=== Begin Enclosure ===
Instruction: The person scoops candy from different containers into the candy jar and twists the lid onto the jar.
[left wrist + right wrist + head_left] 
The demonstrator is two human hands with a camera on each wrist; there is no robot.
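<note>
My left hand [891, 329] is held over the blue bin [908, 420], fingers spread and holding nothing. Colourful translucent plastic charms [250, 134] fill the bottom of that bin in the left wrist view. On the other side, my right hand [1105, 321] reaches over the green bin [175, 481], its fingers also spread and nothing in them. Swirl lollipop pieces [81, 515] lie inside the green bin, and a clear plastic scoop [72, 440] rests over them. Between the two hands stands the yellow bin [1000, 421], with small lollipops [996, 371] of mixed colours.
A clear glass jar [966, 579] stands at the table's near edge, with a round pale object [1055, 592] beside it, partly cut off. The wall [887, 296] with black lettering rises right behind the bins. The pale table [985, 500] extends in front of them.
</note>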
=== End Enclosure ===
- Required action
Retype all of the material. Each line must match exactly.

- Reply
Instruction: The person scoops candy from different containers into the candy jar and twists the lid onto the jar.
[left wrist + right wrist + head_left] 
The demonstrator is two human hands with a camera on each wrist; there is no robot.
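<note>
My left hand [891, 329] is held over the blue bin [908, 420], fingers spread and holding nothing. Colourful translucent plastic charms [250, 134] fill the bottom of that bin in the left wrist view. On the other side, my right hand [1105, 321] reaches over the green bin [175, 481], its fingers also spread and nothing in them. Swirl lollipop pieces [81, 515] lie inside the green bin, and a clear plastic scoop [72, 440] rests over them. Between the two hands stands the yellow bin [1000, 421], with small lollipops [996, 371] of mixed colours.
A clear glass jar [966, 579] stands at the table's near edge, with a round pale object [1055, 592] beside it, partly cut off. The wall [887, 296] with black lettering rises right behind the bins. The pale table [985, 500] extends in front of them.
</note>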

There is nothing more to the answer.